Le 17 janvier dernier MALIK DJOUDI avait remué l’Escapade, et ce malgré une configuration assise, avec DOMITIE en formule trio pour une ouverture de bal top raccord (cf. son portrait dans le ILLICO!#31 et l’interview par ici).

Loin de se décourager, les fans de la première heure ont en effet investi le gradin de haut en bas. Une piste de danse improvisée et étrangement pentue pour un son pointu. Mais point question de dents de scie ici, plutôt de hauts-plateaux et de falaises. La bande-son d’une vue aussi imprenable que vertigineuse. Finalement, le décor escarpé était de mise.

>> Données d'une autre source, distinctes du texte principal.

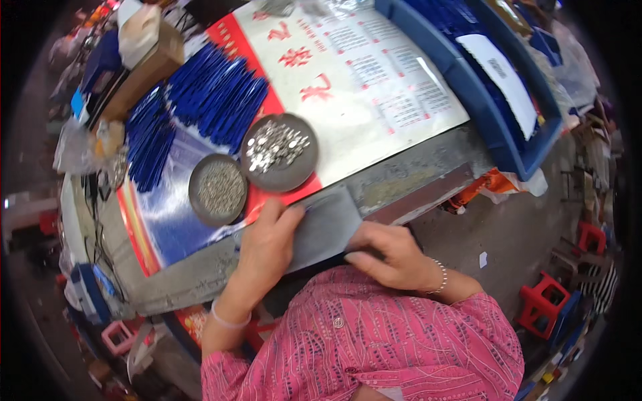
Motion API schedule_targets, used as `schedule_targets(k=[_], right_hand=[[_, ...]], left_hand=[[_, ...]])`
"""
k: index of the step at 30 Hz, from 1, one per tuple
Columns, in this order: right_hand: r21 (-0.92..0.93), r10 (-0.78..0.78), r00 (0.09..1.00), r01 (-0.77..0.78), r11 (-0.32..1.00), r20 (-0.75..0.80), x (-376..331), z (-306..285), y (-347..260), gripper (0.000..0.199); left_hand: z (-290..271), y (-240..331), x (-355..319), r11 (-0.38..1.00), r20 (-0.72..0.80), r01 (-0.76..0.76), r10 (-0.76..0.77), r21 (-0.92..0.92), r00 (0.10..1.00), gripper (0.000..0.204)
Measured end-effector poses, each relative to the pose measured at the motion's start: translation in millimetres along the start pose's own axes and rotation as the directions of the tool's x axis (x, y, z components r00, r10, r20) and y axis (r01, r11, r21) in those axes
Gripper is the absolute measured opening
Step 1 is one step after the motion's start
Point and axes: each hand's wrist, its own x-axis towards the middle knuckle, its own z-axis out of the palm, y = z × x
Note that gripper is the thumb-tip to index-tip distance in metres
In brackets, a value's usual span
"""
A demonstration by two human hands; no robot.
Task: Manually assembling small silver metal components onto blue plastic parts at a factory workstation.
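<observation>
A flat grey slab (326, 227) lies at the near edge of the workbench, just in front of me. My left hand (266, 246) grips its left side, thumb on top. My right hand (388, 255) holds its lower right corner, fingers curled around the edge. Just beyond the slab stand two round grey dishes: one (279, 152) holds small shiny metal pieces, the other (218, 190) is full of fine grey grains. Behind them lies a heap of thin blue sticks (200, 107).
A big printed sheet (374, 73) in red, white and blue covers the bench. A blue plastic crate (495, 80) sits at the right, a cardboard box (144, 67) at the far left. Red stools (545, 301) stand on the floor at the right.
</observation>
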Motion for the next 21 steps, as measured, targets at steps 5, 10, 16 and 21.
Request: schedule_targets(k=[5, 10, 16, 21], right_hand=[[0.006, 0.059, 0.998, -0.059, 0.998, -0.016, 17.9, 11.7, -3.7, 0.016], [0.062, -0.165, 0.979, 0.174, 0.983, -0.122, 36.2, 23.3, -9.8, 0.013], [0.097, -0.210, 0.962, 0.229, 0.969, -0.174, 39.8, 28.7, -13.2, 0.015], [-0.091, -0.371, 0.890, 0.360, 0.928, -0.264, 40.6, 38.9, 2.3, 0.016]], left_hand=[[-4.3, 21.5, -37.7, 0.763, -0.116, 0.104, -0.229, -0.638, 0.967, 0.023], [7.7, 59.0, -39.9, 0.361, -0.131, 0.043, -0.445, -0.932, 0.886, 0.022], [31.5, 68.3, -41.1, 0.222, -0.246, -0.159, -0.449, -0.962, 0.859, 0.025], [32.5, 73.6, -45.8, 0.257, -0.185, -0.078, -0.426, -0.963, 0.886, 0.028]])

En seulement deux albums, le Poitevin quadragénaire s’est imposé sur la scène hexagonale et a su s’exporter brillamment. Un succès sur le tard mais au long cours qui n’est pas sans rappeler le parcours et la teneur des gars d’Aline (ex-Young Michelin et Dondolo, et à quand leur troisième opus, après le parfait La Vie électrique et les dérapages incontrôlés et si jouissifs de leur leader, Romain Guerret, aka Donald Pierre…). MALIK DJOUDI est en effet loin d’être un petit nouveau. Le ranger dans la catégorie «révélation» est donc un piège (cf. sa nomination cette année aux Victoires de la Musique).

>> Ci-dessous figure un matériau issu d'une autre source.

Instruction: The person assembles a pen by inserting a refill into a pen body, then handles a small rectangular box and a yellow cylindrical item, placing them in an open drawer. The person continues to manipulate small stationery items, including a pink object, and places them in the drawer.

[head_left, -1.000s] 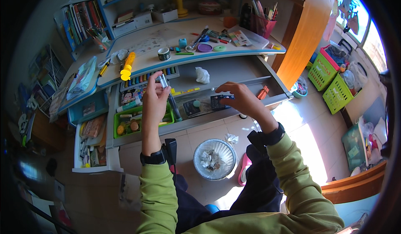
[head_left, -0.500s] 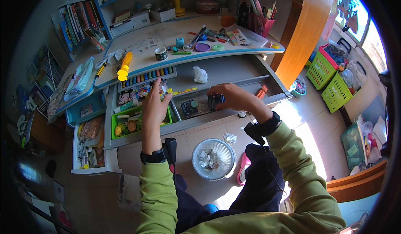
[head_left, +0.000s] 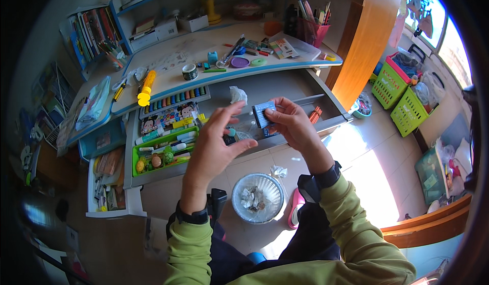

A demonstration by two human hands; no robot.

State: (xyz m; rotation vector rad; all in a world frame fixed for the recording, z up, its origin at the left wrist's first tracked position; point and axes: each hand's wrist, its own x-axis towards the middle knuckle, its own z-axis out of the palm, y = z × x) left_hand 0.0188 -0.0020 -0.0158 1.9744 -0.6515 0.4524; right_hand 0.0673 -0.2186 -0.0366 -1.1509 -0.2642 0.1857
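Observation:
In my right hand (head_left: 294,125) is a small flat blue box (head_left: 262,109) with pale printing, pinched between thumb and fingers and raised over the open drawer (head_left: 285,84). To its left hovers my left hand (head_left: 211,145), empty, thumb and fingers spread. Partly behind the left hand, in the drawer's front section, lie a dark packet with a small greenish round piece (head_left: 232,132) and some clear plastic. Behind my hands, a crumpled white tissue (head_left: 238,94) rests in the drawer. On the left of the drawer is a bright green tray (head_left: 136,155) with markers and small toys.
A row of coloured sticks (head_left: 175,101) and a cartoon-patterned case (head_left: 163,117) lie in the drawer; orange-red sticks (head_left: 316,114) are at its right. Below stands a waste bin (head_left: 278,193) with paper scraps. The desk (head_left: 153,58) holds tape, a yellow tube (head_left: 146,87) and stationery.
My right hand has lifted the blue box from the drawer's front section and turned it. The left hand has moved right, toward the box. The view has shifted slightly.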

Un temps compositeur à l’image et pour d’autres, de collaborations côté spectacle vivant (Pierre Rigal et sa Cie Dernière Minute) en rôle de chanteur dans des groupes de rock «en anglais» (Moon Pallas, Kim Tim), MALIK DJOUDI a suivi plusieurs panneaux à la fois sur l’échangeur pour se cerner lui-même et resserrer l’étau sur ses joujoux-joyau de home studio. La plume en français déliée après un certain voyage initiatique, l’écrin était enfin trouvé au retour. En live, Malik et son acolyte Greg évoluent sur scène à la manière de cosmonautes, provoquant en face bon nombre de chorégraphies en apesanteur. Le tout ratifié par un jeu de lumières hypnotique, effet 2001, Odyssée de l’Espace garanti. Nous voilà donc embarqués dans leur astronef aussi chaleureux que polaire, aussi désertique que dense, combinant mille paysages virtuels pour notre rétine jamais assez rassérénée (on vous rassure, ils ont beau venir de Poitiers, non, leur show n’est pas la dernière attraction du Futuroscope…).

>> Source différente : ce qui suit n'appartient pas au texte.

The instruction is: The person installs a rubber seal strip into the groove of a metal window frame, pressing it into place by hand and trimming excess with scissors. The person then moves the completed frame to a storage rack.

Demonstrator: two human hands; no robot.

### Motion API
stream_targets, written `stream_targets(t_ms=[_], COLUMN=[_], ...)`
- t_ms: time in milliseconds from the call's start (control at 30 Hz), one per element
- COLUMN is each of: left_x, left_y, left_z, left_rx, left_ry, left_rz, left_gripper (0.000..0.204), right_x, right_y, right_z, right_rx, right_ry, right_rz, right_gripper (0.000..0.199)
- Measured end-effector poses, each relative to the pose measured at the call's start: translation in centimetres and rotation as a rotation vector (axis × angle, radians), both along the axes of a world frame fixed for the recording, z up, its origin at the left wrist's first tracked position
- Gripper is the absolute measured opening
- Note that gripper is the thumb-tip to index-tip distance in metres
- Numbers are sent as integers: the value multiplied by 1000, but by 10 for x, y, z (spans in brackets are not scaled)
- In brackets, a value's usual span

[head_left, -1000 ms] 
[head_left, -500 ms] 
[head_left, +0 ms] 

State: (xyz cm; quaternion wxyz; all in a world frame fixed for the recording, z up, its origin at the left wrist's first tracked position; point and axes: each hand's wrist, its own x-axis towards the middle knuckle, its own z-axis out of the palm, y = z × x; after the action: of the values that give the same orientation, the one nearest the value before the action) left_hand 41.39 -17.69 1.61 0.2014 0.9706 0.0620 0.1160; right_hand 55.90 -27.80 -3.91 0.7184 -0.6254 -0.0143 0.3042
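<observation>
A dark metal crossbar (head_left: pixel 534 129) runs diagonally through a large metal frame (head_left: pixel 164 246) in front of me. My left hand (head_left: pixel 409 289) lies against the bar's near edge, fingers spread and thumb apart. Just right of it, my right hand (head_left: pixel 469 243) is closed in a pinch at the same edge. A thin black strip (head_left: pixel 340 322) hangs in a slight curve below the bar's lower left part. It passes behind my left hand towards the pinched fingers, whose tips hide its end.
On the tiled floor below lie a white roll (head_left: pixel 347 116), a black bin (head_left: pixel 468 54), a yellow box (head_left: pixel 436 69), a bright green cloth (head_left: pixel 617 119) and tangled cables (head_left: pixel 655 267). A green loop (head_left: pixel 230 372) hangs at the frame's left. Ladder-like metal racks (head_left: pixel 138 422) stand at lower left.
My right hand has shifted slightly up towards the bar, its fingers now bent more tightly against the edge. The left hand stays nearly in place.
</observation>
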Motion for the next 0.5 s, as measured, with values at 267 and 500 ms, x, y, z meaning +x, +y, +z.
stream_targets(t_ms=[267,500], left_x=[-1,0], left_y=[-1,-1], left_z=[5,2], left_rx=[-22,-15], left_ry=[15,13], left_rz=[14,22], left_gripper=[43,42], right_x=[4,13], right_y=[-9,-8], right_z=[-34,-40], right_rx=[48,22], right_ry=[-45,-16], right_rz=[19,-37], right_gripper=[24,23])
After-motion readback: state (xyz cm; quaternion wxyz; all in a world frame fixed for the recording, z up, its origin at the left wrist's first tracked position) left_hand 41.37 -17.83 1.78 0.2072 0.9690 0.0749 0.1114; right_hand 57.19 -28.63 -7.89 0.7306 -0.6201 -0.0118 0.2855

Ce second opus Tempérament pourrait être qualifié à la va-vite d’objet moderne identifié, dans l’air du temps, tant par le fond que par la forme. Il n’en prend pas moins des allures de voyage astral, telle une virée sans âge et sans passé. Un pur précipité de futur pour qui voudrait prendre la fuite ou juste recommencer de zéro, se réinventer, renaître. Malik le malicieux ressemblerait alors presque au King Elvis, à moins de lui coller un charisme cosmopolite à la Jas Mann («Spaceman», remember), l’humilité en sus. Un raccourci certes facile et vite balayé par ses pas de ballerine derrière le synthé, nettement plus intéressants (ainsi que ses échanges avec le public). Les centres de gravité sont incités à se déplacer, tandis que sa grâce féline invite à explorer avec lui des contrées amies et familièrement étranges. Un set en forme de grand huit incandescent aux pulsations aussi tenaces que nécessaires. Le bonhomme dévoile sans filtre son tempérament tout en clairs-obscurs, avec en filigrane des questions intimes en suspens (et quid du père en milieu tempéré), quand l’on voudrait ne voir que l’«Amant», alter ego exotique s’il en est… Préférer garder le tempo sur les rêves, plutôt que sur des mensonges qui donnent mal aux tempes.

Enfin, mentionnons sa collaboration avec Etienne Daho (leur duo sur le titre «A Tes Côtés»), avec en prime un clip tourné dans un lieu à l’architecture étrangement appropriée et dont les propriétés acoustiques étonnantes bouleversent les repères auditifs et sensoriels : la salle semi-anéchoïque du CTTM (Centre de Transfert de Technologies du Mans). On ne peut que se dire que cette forme d’adoubement n’a rien d’anodin. Gageons que la pop synthétique abyssale de MALIK DJOUDI ne sera pas une lubie et s’incrustera toujours un peu plus dans nos pavillons auriculaires tantôt tourmentés, tantôt apaisés.